Using R Markdown for Homework and More

This is a summary of the workshop on the same topic.

Why R Markdown

R Markdown is an authoring framework for data science that enables easy creation of dynamic documents, presentations, and reports from R. It provides a notebook interface to connect data and run code as well as to generate reports that can be shared with an audience. R Markdown documents are fully reproducible.

As a language, R Markdown is an extension of the markdown syntax that has embedded R code chunks; as an R package, it is a library to process and convert .Rmd files into a number of formats (see more discussions here).

Installing R Markdown

We can install the R Markdown package from CRAN. Make sure your copy of R is of the latest version.

install.packages("rmarkdown")

Output formats

R Markdown supports a variety of static and dynamic output formats.

Documents
- HTML
- PDF
- Word
Presentations
- PowerPoint
- reveal.js
Dashboards
Websites
Journals
Books
Interactive documents
…

Check all the supported formats by R Markdown here.

Figure 1. Output formats. Screenshot of RStudio introduction video(1:01)

.Rmd file

An R Markdown file is a simple plain text file that has the file extension .Rmd. It consists of three types of content: YAML metadata, text, and code chunks.

Figure 2. An Rmd file.

Rendering .Rmd file

A report can be generated from an .Rmd file by simply clicking the “Knit” button in RStudio. The default output format of a knitted file is HTML.

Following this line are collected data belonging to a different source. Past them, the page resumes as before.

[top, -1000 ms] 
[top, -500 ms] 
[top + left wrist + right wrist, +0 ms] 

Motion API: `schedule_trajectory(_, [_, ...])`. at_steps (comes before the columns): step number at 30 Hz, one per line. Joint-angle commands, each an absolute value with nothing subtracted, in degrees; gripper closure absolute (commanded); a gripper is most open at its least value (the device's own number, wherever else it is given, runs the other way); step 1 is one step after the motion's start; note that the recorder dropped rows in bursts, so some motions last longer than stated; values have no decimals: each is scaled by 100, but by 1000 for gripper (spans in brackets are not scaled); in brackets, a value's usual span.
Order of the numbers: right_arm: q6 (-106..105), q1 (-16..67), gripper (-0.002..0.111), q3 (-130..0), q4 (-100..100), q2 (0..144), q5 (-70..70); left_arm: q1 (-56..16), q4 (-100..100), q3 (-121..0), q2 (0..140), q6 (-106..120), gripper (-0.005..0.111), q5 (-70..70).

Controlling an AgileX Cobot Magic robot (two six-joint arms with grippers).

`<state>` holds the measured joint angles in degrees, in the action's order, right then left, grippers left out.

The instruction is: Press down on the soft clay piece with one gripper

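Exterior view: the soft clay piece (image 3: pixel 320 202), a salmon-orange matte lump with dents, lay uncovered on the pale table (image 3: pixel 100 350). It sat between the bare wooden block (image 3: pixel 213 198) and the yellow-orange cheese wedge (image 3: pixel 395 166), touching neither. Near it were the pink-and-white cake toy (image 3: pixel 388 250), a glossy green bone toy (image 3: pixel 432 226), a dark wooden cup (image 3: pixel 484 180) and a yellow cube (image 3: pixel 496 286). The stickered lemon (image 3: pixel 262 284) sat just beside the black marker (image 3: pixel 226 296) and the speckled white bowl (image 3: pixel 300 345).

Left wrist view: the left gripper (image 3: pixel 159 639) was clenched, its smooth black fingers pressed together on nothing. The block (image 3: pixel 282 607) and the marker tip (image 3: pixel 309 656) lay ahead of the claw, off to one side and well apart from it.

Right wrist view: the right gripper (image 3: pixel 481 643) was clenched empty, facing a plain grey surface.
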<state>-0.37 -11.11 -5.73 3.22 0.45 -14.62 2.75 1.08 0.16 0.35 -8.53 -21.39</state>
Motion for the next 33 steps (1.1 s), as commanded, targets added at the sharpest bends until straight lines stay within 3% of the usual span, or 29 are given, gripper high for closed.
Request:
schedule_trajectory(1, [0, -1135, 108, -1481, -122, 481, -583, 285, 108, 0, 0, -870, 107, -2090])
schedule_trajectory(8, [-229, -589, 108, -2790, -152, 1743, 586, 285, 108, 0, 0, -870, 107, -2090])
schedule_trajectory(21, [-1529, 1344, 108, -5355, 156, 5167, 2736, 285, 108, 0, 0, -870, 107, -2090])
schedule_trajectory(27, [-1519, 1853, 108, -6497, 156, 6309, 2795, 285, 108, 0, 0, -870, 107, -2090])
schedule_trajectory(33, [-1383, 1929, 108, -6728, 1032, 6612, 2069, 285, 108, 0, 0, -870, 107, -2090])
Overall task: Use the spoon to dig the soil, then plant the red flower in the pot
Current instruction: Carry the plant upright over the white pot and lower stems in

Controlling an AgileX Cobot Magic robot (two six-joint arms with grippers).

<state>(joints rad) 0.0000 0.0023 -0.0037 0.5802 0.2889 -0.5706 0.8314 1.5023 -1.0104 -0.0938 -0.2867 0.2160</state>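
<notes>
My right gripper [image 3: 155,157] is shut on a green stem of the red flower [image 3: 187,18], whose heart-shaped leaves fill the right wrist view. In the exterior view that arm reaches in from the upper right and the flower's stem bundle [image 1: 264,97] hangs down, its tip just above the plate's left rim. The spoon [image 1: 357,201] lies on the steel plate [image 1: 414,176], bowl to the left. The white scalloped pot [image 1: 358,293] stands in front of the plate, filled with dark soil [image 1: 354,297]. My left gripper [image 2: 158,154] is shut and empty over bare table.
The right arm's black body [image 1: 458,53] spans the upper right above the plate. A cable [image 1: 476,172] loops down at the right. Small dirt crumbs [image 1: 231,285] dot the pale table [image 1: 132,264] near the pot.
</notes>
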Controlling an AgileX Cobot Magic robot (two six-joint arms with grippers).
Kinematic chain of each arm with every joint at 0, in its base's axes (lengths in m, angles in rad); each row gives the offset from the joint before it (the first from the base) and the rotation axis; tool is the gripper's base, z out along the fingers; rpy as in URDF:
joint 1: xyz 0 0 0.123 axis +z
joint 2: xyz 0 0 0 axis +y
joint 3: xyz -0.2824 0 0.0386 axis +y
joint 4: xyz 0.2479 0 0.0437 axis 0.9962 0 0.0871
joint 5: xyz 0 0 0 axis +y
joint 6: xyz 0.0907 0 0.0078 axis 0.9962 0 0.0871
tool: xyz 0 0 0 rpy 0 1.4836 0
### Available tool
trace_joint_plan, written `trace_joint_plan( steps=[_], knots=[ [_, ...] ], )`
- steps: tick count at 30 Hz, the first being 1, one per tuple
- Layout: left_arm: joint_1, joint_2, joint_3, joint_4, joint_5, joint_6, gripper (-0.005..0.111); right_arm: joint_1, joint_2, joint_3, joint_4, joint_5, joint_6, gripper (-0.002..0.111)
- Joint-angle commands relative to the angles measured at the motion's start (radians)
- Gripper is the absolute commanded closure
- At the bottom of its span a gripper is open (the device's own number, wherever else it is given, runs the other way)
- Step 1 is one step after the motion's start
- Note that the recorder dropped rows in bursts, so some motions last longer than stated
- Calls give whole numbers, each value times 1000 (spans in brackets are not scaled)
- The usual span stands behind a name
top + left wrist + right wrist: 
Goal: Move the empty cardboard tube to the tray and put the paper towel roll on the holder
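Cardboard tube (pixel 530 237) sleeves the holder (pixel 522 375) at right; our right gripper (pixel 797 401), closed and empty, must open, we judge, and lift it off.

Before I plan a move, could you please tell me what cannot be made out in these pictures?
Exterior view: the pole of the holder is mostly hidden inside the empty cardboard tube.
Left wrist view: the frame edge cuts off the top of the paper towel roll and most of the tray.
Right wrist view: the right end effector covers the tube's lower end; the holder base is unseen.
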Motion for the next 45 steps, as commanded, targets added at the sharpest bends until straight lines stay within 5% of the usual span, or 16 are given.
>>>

To generate PDF output from R Markdown, you need to have a LaTeX distribution installed.

Header

R Markdown documents start with a metadata section, the YAML metadata header, which can include document metadata such as title, author, date and output format. We can also control the appearance and style of a document by including a custom CSS file, specifying a theme, and adjusting the organization of its sections, among other options.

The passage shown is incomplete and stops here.